Я никогда не забуду эту атмосферу — десятки лиц, десятки оттенков кожи, вся планета, сердце Нью-Йорка, неистовая свобода, приобретенная наконец этими потомками рабов. В Нью-Йорке не стоит ходить в музеи — какие там музеи! — просто ездишь в метро или ходишь по улицам и смотришь на людей, на эту невероятную этническую смесь, на причудливость одежд, причесок, побрякушек, татуировок, вслушиваешься в эти испанско-англо-китайские языки и начинаешь наконец ощущать, какой смысл несет в себе библейская мифологема Вавилона...
Я никогда не забуду появление на подиуме всеобщего любимца Кийта Роуча с неизменным «косяком» — его конферансы должно быть особенно остроумны, хотя я почти ничего не понимаю по-гарлемски, как и по-ямайски, но когда он произнес «бубабу» — словно древнее африканское заклинание, я понял, что подходит моя очередь...
Я никогда не забуду и настоящих заклинаний — харизматичный и длинный, как баскетбольная звезда, черный поэт читал — нет, проповедовал! — какие-то революционные строфы, а публика хором повторяла за ним боевой и, наверное, священный рефрен, что-то типа «ом, ша-лак, ша-лак!»...

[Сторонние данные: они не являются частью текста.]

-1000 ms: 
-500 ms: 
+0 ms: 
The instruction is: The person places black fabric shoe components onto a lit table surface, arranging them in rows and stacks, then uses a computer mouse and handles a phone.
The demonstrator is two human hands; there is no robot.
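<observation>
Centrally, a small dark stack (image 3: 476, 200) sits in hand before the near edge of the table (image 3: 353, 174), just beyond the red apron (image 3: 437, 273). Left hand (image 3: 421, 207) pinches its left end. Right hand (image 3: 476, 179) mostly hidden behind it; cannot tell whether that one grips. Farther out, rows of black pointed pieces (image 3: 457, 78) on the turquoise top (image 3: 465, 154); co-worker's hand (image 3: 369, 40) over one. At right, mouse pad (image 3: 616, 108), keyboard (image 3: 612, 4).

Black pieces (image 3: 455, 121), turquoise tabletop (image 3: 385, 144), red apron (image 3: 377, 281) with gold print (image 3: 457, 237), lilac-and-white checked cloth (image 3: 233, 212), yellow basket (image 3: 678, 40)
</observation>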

Я никогда не забуду, как у меня подгибались колени и пересыхало во рту. Я ведь уже успел забыть, что такое этот трепет, этот паралич. И вот — ситуация, как пятнадцать лет назад: тебя здесь не знают, ни малейшего спуску не будет, ты чужой, ау-у, чужой, показывай, чего ты вообще стоишь и что ты здесь забыл среди нас...
Первый контакт с микрофоном почти все ставит на место. Тебя слушают чрезвычайно внимательно, все они очень красивые, настоящие разноцветные цветы земли. Я предложил им «Казака Ямайку», автор перевода Виталий Чернецкий сделал, кажется, совершенную английскую версию, из которой я в частности узнал, что наше «сивуха» следует переводить как «moonshine», т.е. «лунное сияние». Хотя наибольший успех у публики имела строка «невже коли ти Європа — то вже не єси чоловіком» — здесь им все стало ясно: ага, эта Украина — это тоже какая-то недавняя колония, это тоже борьба с рабством, это такие беглые рабы, которые никак не выбредут на свободу...

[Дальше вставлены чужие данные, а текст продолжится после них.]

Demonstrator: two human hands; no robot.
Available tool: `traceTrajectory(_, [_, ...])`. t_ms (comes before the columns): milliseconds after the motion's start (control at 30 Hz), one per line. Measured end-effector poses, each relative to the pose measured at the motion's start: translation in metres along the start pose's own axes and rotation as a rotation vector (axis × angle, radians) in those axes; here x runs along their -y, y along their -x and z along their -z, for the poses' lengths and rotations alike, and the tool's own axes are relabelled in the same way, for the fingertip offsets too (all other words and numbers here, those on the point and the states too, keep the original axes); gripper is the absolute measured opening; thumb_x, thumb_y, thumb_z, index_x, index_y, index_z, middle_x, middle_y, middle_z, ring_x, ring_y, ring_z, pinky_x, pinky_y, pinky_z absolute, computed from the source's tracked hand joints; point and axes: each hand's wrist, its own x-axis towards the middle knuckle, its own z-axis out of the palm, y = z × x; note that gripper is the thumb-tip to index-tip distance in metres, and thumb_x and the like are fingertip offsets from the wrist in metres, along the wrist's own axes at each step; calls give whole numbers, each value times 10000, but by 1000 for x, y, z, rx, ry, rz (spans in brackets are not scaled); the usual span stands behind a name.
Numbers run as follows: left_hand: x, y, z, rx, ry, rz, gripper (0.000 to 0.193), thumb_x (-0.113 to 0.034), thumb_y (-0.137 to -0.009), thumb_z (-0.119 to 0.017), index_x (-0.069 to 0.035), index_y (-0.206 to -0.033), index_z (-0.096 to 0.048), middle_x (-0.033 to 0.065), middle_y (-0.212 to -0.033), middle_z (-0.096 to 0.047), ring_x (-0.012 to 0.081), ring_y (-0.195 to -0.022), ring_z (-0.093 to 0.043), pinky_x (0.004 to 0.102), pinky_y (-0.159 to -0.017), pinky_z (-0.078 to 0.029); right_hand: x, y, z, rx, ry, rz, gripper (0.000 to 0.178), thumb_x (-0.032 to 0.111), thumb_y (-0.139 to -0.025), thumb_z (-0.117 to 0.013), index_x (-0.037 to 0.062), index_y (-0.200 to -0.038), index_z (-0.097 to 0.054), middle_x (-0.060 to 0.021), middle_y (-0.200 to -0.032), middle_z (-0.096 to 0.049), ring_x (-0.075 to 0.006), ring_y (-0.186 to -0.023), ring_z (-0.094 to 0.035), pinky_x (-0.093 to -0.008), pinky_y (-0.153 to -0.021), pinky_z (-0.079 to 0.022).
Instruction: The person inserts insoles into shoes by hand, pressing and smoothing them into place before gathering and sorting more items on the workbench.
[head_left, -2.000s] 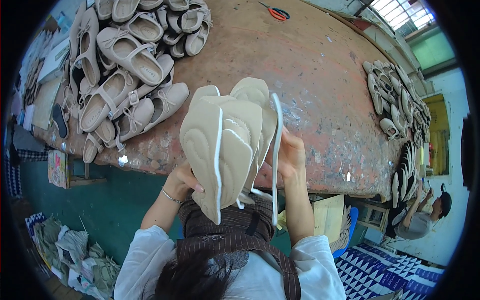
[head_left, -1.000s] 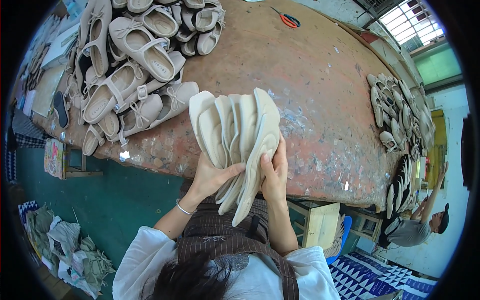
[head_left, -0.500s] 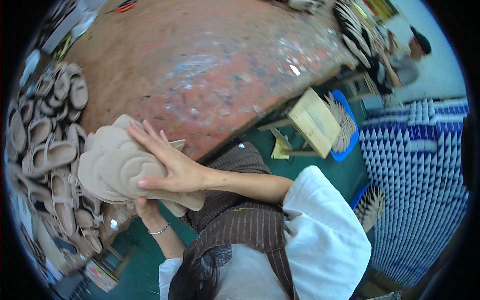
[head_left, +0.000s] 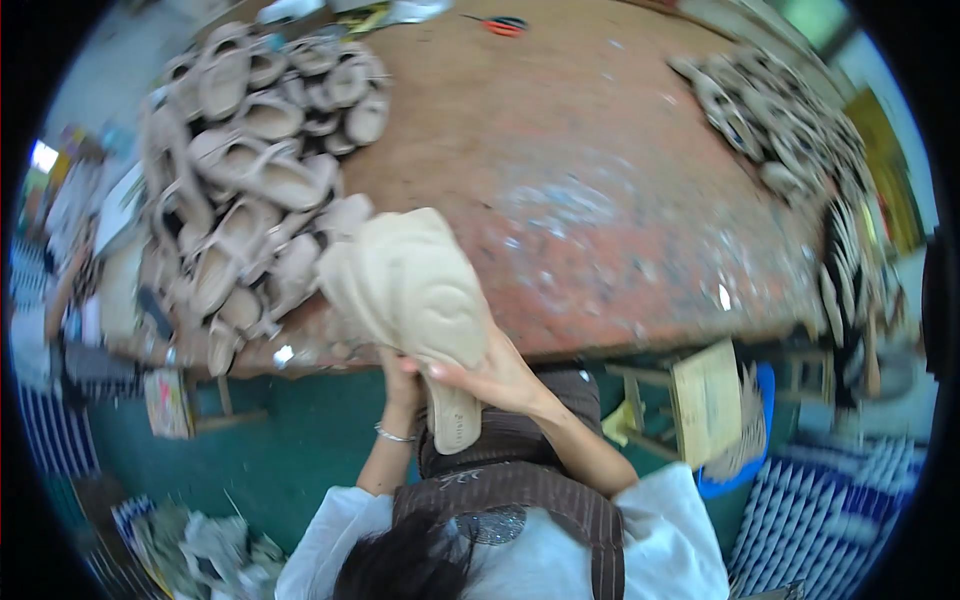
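Observation:
A thick stack of beige insoles (head_left: 425, 290) is held in front of me, over the near edge of the table. Their rounded, ridged front ends point up and away, and a narrower heel end hangs down toward my lap. My left hand (head_left: 402, 382), with a bracelet at its wrist, grips the stack from underneath; most of its fingers are hidden. Around the right side wraps my right hand (head_left: 500, 372), its thumb lying across the insoles. Just left of the stack lies a big pile of beige shoes (head_left: 260, 175).
The worn reddish-brown table (head_left: 600, 250) bears orange-handled scissors (head_left: 505, 25) at its far side and another shoe pile (head_left: 790, 130) at the right. Below the front edge stand a wooden stool (head_left: 705, 400) and a blue basin (head_left: 765, 420) holding insoles. Patterned blue-white material (head_left: 820, 520) lies lower right.
The view has turned, bringing the left shoe pile nearer the middle. The insoles, spread flat before, are now tilted more upright. My right hand has moved from their top to their side.

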Motion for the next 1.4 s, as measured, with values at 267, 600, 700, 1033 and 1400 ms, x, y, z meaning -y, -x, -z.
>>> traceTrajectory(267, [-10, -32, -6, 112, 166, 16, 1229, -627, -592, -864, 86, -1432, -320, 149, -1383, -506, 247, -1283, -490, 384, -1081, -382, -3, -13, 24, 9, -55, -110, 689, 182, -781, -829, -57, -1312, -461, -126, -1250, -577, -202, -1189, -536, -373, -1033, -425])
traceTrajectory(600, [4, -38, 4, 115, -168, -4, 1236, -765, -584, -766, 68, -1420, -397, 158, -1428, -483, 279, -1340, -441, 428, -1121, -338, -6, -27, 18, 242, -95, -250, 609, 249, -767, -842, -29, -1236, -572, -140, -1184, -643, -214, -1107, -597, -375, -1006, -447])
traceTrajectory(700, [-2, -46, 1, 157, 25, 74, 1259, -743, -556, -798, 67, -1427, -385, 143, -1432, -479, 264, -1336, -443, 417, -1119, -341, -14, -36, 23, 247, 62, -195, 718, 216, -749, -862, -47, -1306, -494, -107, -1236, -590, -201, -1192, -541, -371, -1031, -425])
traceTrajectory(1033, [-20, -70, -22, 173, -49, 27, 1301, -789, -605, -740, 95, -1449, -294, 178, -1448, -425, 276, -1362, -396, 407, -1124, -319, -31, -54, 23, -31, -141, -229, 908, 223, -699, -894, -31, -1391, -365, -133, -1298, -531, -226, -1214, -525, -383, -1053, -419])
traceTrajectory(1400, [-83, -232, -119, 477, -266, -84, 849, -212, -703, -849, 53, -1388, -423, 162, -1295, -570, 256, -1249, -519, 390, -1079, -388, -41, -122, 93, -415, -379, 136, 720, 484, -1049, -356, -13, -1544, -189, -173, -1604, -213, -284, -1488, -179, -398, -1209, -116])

А под конец был еще шок от старого пуэрториканца, короля здешних поэтов, со всех сторон окруженного богемными девочками. Он просто обнял меня и сказал что-то такое, от чего я мгновенно протрезвел бы. «Listen, — сказал он, скалясь во всю ширь своей экваториальной улыбки, — Taras Shevchenko is my favorite poet! And l also know yob tvaju mat’!»
Он хотел сообщить мне две приятные вещи — и сообщил их.